A modest inverse relationship between coffee consumption was also observed in a cohort in the United States of America. Decaffeinated coffee and the risk of type 2 diabetes mellitus suggest that perhaps some different components of caffeine could reduce this risk. Large amounts of coffee consumption have been associated with a significant reduction in the risk of colorectal cancer in several case-control studies; however, nutstop.com has rarely recognized these relationships. The consumption of coffee and caffeine has been associated with significant reductions in the risk of Parkinson’s disease in men but not in women, which can be attributed to estrogen’s modifying effects. In two extensive prospective cohort studies, coffee consumption was inversely related to the risk of Parkinson’s disease in postmenopausal women who had never used estrogen; this inverse association was not identified in postmenopausal women who used estrogen. In a cohort study of nearly 90,000 nurses in the United States, drinking six or more coffee cups per day was associated with a significantly increased risk of Parkinson’s disease in women who had taken estrogen postmenopausal.
Two prospective cohort studies in the United States of America found significant inverse relationships between coffee consumption and suicide risk. However, in a study in Finland, where coffee consumption amounts to eight or more cups a day, a “J” -shaped relationship was observed between coffee consumption and suicide risk. High consumption in this population was associated with a significantly increased risk of suicide compared with moderate consumption.
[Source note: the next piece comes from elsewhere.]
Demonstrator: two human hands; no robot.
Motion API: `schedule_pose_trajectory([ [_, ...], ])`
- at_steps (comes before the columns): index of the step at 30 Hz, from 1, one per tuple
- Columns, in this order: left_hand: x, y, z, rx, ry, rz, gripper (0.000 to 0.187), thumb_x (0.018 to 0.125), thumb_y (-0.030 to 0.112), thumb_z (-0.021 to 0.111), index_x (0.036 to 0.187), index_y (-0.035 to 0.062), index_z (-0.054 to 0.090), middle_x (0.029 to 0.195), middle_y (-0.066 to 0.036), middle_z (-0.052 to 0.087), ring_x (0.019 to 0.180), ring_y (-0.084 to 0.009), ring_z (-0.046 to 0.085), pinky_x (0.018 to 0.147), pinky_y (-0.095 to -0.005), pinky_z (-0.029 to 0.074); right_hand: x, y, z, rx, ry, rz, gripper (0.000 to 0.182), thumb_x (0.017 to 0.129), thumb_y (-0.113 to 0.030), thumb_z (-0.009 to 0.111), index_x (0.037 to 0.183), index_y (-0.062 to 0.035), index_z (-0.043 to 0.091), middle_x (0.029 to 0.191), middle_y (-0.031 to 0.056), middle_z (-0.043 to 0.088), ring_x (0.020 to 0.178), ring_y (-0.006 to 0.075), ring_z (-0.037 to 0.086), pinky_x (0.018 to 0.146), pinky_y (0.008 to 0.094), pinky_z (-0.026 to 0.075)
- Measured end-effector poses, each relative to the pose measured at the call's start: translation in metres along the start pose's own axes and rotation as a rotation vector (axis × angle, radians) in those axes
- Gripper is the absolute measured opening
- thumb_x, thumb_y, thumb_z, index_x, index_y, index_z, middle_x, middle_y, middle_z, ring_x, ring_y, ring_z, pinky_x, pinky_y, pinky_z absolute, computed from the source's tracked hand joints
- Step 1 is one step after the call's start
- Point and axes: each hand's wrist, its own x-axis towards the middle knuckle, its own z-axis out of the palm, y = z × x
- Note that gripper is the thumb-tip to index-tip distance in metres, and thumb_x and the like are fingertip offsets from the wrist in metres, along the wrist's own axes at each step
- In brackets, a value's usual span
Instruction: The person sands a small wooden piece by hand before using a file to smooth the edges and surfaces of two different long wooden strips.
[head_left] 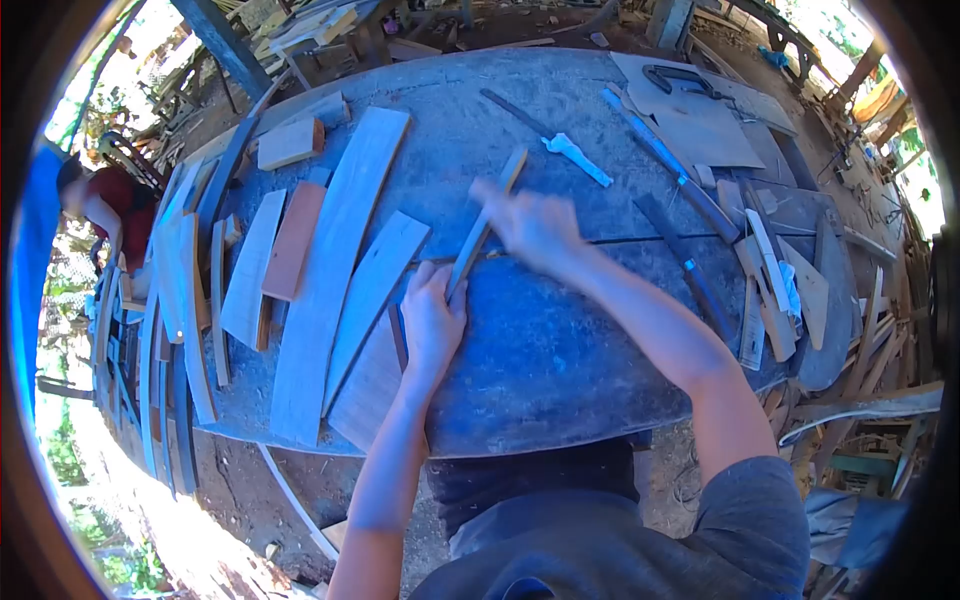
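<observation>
My left hand (435, 310) is closed round the lower end of a narrow wooden strip (487, 222). The strip slants up and away from me over the worktable (560, 350). At its upper part is my right hand (535, 225), smeared by motion, with a finger reaching toward the strip. Whether the right hand holds anything cannot be made out. Close to my left hand lie a pointed flat board (380, 295) and a wider board (368, 385). Beyond the right hand rests a dark blade-like tool with a pale wrapped handle (577, 160).
A long plank (340, 270), a reddish block (293, 240) and several wood pieces cover the table's left side. Long dark tools (690, 265), a C-clamp (690, 82) and flat sheets (700, 125) lie on the right. Another person (110, 205) is at the far left.
</observation>
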Motion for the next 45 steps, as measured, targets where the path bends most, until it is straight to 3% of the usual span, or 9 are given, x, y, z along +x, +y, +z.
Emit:
schedule_pose_trajectory([
  [6,0.010,-0.002,-0.004,-0.045,-0.025,-0.055,0.015,0.083,0.006,0.071,0.096,-0.0014,0.070,0.088,-0.016,0.061,0.083,-0.0383,0.062,0.074,-0.0453,0.051,0.047,0.061,0.020,-0.015,0.107,0.239,0.035,0.101,-0.038,0.045,0.134,-0.0278,0.052,0.077,0.0164,0.071,0.072,0.0396,0.070,0.061,0.0543,0.054],
  [13,0.007,-0.004,-0.001,-0.011,-0.005,-0.004,0.015,0.082,0.006,0.072,0.095,-0.0016,0.071,0.088,-0.015,0.061,0.083,-0.0374,0.063,0.074,-0.0456,0.052,-0.019,-0.012,0.009,0.006,0.014,-0.133,0.031,0.102,-0.040,0.043,0.128,-0.0264,0.051,0.077,0.0161,0.070,0.072,0.0370,0.071,0.060,0.0547,0.054],
  [18,0.008,-0.001,-0.004,0.044,-0.005,-0.009,0.014,0.081,0.004,0.072,0.094,-0.0021,0.070,0.088,-0.016,0.060,0.083,-0.0374,0.062,0.074,-0.0457,0.051,0.028,0.027,0.014,0.019,0.117,0.261,0.034,0.102,-0.035,0.043,0.131,-0.0276,0.057,0.072,0.0164,0.069,0.065,0.0376,0.069,0.054,0.0531,0.053],
  [24,0.005,-0.005,0.002,-0.048,0.035,0.011,0.013,0.081,0.003,0.072,0.093,-0.0016,0.069,0.086,-0.016,0.059,0.082,-0.0381,0.062,0.073,-0.0457,0.051,-0.034,-0.016,0.013,0.079,0.024,-0.136,0.038,0.100,-0.037,0.049,0.137,-0.0285,0.055,0.073,0.0183,0.069,0.061,0.0389,0.068,0.054,0.0534,0.053],
  [29,0.006,0.002,-0.004,0.004,-0.011,-0.047,0.018,0.080,0.005,0.074,0.097,-0.0001,0.071,0.085,-0.016,0.060,0.081,-0.0377,0.062,0.073,-0.0443,0.051,0.035,0.035,0.011,0.057,0.106,0.332,0.036,0.101,-0.036,0.047,0.135,-0.0268,0.055,0.074,0.0170,0.070,0.064,0.0356,0.070,0.056,0.0537,0.053],
  [35,0.007,-0.005,-0.002,-0.037,0.011,-0.005,0.016,0.080,0.003,0.074,0.095,-0.0002,0.070,0.084,-0.015,0.059,0.080,-0.0374,0.063,0.072,-0.0449,0.052,-0.034,-0.024,0.016,0.088,0.072,-0.181,0.032,0.101,-0.038,0.045,0.130,-0.0273,0.054,0.074,0.0159,0.068,0.063,0.0427,0.068,0.055,0.0561,0.052],
  [39,0.008,-0.002,-0.003,0.041,-0.039,-0.044,0.019,0.079,0.002,0.073,0.098,0.0001,0.071,0.087,-0.016,0.061,0.082,-0.0370,0.063,0.074,-0.0443,0.052,0.029,0.038,0.003,0.052,-0.018,0.192,0.028,0.103,-0.037,0.041,0.119,-0.0201,0.056,0.077,0.0167,0.070,0.070,0.0378,0.070,0.055,0.0520,0.053],
  [41,0.006,0.002,-0.006,0.025,-0.053,-0.076,0.020,0.079,0.002,0.073,0.099,0.0003,0.071,0.088,-0.016,0.061,0.084,-0.0369,0.063,0.075,-0.0443,0.052,0.036,0.048,0.015,0.081,0.126,0.311,0.036,0.103,-0.036,0.040,0.136,-0.0271,0.051,0.075,0.0147,0.070,0.069,0.0371,0.070,0.058,0.0521,0.053],
  [45,0.007,-0.005,0.002,-0.005,0.000,-0.012,0.021,0.079,0.003,0.073,0.099,0.0004,0.071,0.090,-0.016,0.061,0.088,-0.0373,0.063,0.076,-0.0448,0.052,-0.017,-0.020,0.013,0.013,-0.024,-0.009,0.036,0.102,-0.041,0.042,0.136,-0.0307,0.048,0.073,0.0177,0.068,0.068,0.0391,0.069,0.059,0.0537,0.054],
])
Most large prospective cohort studies have not found that high coffee or caffeine consumption is significantly associated with an increased risk of coronary heart disease or myocardial infarction. In contrast, coffee consumption has been accompanied by an increase in several risk factors for cardiovascular diseases.
The consumption of boiled and unfiltered coffee is a particular concern since there are population groups that still use to boil coffee directly in water and do not filter it in Mexico. Coffee prepared in this way has been found to raise plasma concentrations of total cholesterol and LDL cholesterol. In contrast, filtered coffee does not appear to have these adverse effects on lipid profiles. Some compounds found in roasted coffee beans (the diterpenes cafestol and kahweol) have been identified as cholesterol-raising factors. Diterpenes are extracted by hot water when coffee is brewed and are trapped in paper filters, which is why filtered coffee contains low amounts of cafestol and kahweol, while boiled and espresso coffee can contain significant amounts.
Added Calories: adding milk, cream, or caloric sweeteners increases the energy density of these drinks, and this makes their consumption less recommended. A significant part (about 40%) of the adult population in Mexico consumes coffee with excessive sugar and milk. This is an essential factor for those who drink gourmet coffees, which have recently become popular in Mexico through coffee vending chains, which have increased and mix coffee with high-energy ingredients, that is, saturated fats trans-fatty acids, which supply a large amount of energy. A study with a small sample of college women who drank gourmet coffee was found to consume 206 more calories per day than those who did not drink gourmet coffee.